§ **Your objective**
Lines from the top of the entries down to the line with "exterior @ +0" must be set down exactly as they stand, with both ends retained.

§ **Source data**
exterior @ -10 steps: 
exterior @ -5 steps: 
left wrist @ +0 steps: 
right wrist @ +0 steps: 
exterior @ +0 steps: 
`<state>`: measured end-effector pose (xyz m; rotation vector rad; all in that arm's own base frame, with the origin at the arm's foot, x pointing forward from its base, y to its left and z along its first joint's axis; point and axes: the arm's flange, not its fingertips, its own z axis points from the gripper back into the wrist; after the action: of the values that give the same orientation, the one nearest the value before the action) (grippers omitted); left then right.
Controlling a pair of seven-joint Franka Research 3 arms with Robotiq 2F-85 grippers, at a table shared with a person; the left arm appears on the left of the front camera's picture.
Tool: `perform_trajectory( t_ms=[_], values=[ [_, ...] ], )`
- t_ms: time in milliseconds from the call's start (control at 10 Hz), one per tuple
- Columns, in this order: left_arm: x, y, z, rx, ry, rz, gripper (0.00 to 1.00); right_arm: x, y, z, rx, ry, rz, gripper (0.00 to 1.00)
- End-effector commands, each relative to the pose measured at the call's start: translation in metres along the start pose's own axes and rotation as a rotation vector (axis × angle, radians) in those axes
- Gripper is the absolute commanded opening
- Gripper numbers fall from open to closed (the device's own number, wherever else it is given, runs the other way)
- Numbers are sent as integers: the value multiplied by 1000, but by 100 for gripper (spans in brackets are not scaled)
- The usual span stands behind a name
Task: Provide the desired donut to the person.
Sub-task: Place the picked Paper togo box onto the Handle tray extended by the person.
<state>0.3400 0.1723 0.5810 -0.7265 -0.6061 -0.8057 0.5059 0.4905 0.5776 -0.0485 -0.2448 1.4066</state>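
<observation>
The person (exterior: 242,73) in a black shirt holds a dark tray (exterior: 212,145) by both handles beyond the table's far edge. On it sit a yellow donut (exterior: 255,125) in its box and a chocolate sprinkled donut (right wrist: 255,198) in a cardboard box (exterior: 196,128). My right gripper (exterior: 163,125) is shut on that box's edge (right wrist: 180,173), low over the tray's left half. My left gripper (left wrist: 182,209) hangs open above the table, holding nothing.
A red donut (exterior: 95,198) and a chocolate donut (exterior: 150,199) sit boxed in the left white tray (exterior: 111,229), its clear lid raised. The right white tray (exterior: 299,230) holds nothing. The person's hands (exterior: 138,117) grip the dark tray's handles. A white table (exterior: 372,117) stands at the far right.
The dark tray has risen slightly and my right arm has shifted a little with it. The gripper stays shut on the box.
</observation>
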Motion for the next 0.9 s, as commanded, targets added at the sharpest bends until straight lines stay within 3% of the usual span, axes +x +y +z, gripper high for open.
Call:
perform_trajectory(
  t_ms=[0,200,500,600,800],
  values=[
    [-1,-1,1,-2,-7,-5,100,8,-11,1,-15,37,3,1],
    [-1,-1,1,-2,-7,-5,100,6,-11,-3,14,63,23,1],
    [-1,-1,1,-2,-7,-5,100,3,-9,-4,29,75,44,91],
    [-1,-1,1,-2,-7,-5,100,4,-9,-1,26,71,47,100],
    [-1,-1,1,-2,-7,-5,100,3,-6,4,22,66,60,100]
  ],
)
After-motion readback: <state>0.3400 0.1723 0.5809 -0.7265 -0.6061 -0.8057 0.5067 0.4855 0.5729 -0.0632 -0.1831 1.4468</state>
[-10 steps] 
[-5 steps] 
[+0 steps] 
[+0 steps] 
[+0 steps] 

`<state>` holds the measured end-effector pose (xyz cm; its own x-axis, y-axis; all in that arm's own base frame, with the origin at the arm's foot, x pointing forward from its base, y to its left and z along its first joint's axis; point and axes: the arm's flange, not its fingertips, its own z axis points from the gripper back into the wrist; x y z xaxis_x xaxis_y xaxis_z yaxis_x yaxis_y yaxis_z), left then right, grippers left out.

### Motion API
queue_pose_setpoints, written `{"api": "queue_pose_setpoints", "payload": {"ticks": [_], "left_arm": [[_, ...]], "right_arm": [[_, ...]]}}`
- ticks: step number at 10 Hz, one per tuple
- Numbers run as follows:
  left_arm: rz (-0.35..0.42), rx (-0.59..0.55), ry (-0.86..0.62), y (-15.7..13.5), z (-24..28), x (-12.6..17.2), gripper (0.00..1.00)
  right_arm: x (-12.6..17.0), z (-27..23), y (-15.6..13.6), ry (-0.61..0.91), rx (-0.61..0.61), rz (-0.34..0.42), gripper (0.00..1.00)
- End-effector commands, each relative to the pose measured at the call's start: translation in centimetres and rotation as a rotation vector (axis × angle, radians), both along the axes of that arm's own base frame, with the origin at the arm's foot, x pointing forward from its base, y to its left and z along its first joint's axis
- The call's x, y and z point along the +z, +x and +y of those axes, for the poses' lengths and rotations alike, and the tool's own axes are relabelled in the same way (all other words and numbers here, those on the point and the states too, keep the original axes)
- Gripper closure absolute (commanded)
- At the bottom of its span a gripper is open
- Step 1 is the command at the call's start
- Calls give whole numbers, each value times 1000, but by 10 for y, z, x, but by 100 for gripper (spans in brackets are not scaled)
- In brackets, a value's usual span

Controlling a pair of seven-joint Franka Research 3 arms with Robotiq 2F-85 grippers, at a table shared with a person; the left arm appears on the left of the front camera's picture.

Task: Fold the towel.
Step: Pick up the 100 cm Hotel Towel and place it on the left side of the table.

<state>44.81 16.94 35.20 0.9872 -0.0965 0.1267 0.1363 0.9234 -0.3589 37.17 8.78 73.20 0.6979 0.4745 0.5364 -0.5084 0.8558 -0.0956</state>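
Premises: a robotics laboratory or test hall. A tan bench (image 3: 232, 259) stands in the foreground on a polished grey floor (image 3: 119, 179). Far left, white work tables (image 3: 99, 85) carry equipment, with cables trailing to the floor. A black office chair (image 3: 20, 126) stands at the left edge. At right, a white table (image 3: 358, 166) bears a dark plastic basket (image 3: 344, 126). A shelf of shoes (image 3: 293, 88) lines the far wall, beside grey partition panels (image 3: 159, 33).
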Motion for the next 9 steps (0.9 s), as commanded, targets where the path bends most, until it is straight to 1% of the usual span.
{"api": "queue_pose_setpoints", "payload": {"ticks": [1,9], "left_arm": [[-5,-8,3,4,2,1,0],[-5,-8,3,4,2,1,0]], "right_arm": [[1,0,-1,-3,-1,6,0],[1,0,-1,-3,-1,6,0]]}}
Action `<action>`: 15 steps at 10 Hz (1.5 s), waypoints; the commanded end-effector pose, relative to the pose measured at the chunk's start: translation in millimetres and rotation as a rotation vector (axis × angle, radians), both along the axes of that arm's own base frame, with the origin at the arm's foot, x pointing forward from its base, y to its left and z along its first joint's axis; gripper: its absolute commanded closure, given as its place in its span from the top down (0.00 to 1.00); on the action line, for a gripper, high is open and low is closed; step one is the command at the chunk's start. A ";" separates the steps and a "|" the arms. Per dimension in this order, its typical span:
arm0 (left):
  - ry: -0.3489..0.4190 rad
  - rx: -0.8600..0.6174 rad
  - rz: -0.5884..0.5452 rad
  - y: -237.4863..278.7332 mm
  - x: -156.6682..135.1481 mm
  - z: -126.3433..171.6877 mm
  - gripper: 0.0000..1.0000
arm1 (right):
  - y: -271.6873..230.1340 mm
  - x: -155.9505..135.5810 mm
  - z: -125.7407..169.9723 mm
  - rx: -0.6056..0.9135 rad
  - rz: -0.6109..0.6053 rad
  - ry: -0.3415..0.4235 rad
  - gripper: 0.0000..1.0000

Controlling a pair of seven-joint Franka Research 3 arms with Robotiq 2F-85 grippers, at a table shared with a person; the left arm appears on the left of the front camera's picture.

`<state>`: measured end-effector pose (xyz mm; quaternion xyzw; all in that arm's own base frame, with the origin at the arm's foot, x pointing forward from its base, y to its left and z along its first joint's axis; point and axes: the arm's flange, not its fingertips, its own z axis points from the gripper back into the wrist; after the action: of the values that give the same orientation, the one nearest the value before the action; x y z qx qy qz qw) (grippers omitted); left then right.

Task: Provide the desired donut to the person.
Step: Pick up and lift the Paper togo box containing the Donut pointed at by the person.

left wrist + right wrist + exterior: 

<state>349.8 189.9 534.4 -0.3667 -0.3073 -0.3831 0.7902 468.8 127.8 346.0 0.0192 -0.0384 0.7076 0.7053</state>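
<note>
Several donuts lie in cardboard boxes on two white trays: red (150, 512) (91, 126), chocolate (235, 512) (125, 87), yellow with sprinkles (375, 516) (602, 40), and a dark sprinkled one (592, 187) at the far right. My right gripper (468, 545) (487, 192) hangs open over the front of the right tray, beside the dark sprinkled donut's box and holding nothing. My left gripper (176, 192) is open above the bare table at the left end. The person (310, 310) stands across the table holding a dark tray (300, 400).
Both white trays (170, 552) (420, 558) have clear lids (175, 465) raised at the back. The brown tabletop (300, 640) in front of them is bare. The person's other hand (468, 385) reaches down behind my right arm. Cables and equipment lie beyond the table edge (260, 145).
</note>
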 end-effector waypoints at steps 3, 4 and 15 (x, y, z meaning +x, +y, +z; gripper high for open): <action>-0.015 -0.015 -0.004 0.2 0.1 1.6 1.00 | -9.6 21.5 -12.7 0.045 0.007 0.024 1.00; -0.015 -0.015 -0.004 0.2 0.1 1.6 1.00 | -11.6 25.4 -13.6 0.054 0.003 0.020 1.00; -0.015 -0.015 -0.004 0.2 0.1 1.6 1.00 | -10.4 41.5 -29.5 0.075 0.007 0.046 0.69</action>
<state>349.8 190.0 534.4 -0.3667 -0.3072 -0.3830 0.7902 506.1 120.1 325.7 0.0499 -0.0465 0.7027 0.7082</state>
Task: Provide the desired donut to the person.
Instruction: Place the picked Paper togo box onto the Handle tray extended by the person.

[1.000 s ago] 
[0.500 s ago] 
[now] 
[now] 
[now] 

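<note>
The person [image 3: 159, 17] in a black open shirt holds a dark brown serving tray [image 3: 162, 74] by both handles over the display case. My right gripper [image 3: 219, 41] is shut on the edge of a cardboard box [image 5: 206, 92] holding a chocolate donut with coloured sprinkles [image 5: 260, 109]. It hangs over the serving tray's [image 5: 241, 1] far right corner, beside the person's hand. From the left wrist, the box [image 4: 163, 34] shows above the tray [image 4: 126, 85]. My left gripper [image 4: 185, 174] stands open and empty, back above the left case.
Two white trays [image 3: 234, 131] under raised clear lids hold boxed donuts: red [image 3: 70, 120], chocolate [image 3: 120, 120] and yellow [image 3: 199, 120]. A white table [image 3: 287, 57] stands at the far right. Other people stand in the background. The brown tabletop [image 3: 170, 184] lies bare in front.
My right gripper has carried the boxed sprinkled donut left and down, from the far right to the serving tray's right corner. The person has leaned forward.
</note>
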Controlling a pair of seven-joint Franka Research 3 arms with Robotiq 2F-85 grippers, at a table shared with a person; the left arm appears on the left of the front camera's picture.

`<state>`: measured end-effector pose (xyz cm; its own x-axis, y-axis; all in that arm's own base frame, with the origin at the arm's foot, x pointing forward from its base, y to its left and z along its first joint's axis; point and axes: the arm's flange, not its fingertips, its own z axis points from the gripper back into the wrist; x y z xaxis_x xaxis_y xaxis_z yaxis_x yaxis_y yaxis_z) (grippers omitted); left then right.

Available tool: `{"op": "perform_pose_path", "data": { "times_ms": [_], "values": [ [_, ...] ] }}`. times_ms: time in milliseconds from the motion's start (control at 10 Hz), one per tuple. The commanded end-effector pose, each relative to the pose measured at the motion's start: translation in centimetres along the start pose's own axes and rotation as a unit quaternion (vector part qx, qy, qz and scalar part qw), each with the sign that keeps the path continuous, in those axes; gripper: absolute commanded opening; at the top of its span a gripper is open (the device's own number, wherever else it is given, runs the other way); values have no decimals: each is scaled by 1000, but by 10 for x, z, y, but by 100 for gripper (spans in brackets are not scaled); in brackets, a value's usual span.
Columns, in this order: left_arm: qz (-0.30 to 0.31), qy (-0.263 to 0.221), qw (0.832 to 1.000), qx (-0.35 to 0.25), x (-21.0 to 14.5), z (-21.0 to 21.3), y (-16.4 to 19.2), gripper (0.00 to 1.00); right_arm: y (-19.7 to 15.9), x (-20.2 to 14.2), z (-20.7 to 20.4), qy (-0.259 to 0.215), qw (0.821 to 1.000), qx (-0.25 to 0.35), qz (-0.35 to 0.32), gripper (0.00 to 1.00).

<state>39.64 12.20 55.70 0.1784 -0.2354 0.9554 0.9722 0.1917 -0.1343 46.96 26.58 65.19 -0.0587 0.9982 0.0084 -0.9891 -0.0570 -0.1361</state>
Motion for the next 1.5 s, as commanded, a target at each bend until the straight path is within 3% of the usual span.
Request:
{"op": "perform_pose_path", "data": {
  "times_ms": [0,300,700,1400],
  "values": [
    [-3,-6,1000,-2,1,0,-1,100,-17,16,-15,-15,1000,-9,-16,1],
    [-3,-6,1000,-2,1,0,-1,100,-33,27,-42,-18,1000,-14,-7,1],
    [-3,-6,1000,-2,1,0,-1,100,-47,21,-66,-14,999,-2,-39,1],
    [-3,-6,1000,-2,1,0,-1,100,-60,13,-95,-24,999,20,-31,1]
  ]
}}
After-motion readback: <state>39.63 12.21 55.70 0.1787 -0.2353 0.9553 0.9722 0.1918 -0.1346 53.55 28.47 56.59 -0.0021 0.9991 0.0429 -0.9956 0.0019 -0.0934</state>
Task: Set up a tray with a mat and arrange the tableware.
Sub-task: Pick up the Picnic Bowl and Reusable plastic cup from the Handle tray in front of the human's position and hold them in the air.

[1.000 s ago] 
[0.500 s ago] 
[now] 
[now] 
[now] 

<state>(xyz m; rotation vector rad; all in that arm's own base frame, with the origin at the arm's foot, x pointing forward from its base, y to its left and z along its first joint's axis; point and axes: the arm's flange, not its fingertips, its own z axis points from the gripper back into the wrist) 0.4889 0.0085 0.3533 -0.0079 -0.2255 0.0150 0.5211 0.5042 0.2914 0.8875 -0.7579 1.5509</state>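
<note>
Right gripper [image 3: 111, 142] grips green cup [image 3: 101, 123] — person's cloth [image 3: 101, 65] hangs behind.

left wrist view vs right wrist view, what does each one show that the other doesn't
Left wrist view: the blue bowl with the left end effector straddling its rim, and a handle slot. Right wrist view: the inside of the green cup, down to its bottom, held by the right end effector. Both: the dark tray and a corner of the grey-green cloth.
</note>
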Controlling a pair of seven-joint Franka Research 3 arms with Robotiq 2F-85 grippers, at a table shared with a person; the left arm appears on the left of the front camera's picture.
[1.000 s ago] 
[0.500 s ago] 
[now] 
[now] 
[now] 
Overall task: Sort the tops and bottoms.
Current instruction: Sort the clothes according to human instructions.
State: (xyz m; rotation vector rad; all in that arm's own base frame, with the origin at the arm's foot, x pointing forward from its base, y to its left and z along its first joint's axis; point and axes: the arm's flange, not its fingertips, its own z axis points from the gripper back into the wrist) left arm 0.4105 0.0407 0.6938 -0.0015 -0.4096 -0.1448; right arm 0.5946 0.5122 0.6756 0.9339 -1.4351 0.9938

§ **Result of the exercise**
exterior @ -10 steps: 
exterior @ -5 steps: 
left wrist @ +0 steps: 
right wrist @ +0 steps: 
exterior @ +0 steps: 

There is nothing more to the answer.